[Brief]
Given the entries that follow, write out exactly the lines starting at the one containing "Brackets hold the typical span" and ending at the one containing "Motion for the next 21", both ends included, and only those.

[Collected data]
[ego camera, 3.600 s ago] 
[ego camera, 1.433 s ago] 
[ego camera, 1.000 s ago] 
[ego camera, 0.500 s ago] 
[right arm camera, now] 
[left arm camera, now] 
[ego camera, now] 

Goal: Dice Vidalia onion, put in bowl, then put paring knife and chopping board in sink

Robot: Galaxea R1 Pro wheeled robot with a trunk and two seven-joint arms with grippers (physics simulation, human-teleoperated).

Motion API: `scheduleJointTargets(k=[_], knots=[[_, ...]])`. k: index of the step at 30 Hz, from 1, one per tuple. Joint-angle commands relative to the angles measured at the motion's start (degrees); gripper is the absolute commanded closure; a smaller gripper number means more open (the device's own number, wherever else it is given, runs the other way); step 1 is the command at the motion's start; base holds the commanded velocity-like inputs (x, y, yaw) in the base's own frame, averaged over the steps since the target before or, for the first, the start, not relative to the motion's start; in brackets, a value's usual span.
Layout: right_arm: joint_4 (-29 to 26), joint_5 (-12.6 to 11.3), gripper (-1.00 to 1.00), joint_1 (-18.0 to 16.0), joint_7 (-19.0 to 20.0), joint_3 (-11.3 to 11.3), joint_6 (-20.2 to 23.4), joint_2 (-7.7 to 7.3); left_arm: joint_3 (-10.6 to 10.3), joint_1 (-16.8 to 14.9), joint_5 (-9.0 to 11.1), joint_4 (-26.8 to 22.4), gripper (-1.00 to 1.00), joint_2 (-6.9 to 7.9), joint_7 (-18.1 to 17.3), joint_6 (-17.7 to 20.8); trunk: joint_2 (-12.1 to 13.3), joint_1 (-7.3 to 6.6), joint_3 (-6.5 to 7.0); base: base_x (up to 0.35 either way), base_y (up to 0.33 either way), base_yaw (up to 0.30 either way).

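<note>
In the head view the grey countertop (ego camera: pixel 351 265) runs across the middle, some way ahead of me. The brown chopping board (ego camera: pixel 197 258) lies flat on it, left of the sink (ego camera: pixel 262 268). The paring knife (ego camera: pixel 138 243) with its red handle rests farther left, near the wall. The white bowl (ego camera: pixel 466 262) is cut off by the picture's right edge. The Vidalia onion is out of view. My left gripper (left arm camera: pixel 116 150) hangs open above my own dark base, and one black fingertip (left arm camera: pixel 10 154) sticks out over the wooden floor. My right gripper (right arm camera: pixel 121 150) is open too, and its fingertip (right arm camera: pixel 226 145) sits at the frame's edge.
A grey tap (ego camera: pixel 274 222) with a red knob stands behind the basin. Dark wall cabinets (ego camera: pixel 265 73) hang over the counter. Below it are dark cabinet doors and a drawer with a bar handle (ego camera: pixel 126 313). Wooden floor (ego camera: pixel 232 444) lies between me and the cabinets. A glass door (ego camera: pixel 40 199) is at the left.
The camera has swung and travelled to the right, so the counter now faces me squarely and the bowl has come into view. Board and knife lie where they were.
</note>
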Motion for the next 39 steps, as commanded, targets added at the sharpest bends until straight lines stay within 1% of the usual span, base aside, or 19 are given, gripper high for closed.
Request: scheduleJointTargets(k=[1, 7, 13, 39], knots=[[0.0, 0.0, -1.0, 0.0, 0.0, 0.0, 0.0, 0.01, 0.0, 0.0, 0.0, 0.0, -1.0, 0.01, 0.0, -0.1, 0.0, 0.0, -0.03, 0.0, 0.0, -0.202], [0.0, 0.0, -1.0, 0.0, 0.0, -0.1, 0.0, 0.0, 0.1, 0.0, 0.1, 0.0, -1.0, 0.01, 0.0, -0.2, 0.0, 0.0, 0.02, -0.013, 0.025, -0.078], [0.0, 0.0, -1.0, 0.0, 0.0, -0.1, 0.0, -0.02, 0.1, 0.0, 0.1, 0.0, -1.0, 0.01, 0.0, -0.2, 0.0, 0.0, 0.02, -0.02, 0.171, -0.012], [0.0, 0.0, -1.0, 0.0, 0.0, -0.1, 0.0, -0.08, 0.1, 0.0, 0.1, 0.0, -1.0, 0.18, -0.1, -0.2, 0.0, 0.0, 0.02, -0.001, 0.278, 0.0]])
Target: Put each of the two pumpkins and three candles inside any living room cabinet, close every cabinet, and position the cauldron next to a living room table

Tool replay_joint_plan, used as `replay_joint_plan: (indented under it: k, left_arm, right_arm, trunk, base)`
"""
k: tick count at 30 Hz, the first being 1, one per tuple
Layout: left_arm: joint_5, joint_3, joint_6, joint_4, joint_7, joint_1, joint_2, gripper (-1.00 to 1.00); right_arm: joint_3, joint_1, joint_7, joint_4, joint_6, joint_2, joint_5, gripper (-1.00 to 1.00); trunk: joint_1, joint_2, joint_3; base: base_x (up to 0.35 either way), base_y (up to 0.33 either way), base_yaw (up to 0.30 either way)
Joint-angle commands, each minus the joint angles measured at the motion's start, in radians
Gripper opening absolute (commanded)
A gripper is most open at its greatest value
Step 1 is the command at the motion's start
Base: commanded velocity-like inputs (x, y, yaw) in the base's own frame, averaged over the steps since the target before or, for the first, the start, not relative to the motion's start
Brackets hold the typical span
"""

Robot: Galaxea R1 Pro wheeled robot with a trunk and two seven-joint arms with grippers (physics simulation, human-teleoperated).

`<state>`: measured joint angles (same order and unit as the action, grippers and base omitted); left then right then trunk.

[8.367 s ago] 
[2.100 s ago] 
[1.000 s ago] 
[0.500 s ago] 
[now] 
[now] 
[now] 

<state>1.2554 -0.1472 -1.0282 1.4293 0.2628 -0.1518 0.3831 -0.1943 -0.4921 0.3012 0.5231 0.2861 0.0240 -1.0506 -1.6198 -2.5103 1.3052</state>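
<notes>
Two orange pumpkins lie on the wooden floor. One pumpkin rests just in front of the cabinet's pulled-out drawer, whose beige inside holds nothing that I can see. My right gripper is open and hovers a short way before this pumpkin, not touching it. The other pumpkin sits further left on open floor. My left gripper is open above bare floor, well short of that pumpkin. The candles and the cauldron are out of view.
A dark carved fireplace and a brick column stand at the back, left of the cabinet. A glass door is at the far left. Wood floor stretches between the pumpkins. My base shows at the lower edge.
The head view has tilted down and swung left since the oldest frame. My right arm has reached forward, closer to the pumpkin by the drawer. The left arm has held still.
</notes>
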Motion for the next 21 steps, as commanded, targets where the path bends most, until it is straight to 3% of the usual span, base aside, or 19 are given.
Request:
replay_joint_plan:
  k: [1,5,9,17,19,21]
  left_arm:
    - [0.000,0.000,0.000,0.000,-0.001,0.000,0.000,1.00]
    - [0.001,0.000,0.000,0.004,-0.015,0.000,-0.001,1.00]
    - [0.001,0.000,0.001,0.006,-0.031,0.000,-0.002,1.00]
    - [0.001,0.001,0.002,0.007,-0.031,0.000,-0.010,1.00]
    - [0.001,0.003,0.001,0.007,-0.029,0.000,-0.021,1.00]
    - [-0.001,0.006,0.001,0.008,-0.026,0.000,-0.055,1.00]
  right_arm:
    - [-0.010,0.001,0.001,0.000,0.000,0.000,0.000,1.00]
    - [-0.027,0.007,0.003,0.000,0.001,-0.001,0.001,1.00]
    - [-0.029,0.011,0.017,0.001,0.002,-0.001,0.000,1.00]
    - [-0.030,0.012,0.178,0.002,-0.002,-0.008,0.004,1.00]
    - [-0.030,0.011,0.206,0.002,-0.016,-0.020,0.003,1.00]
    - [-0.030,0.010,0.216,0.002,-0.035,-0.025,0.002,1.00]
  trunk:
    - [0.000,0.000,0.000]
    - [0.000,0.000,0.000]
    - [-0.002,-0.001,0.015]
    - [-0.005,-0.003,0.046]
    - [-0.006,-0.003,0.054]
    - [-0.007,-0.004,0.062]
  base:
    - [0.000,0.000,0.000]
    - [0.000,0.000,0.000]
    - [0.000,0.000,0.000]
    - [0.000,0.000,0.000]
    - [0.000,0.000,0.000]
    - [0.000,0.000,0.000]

[Answer]
Brackets hold the typical span
"""

Robot: Galaxea R1 Pro wheeled robot with a trunk and two seven-joint arms with grippers (physics simulation, human-teleoperated).

`<state>`: measured joint angles (same order and unit as the action, grippers and base omitted); left then right then trunk.

[8.367 s ago] 
[2.100 s ago] 
[1.000 s ago] 
[0.500 s ago] 
[now] 
[now] 
[now] 

<state>1.2554 -0.1472 -1.0282 1.4293 0.2628 -0.1518 0.3831 -0.1943 -0.4921 0.3012 0.5231 0.2861 0.0240 -1.0506 -1.6198 -2.5103 1.3052</state>
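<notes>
Two orange pumpkins lie on the wooden floor. One pumpkin rests just in front of the cabinet's pulled-out drawer, whose beige inside holds nothing that I can see. My right gripper is open and hovers a short way before this pumpkin, not touching it. The other pumpkin sits further left on open floor. My left gripper is open above bare floor, well short of that pumpkin. The candles and the cauldron are out of view.
A dark carved fireplace and a brick column stand at the back, left of the cabinet. A glass door is at the far left. Wood floor stretches between the pumpkins. My base shows at the lower edge.
The head view has tilted down and swung left since the oldest frame. My right arm has reached forward, closer to the pumpkin by the drawer. The left arm has held still.
</notes>
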Motion for the next 21 steps, as commanded, targets where the path bends most, until it is straight to 3% of the usual span, base aside, or 19 are given.

Nothing else is needed, and the exercise is over.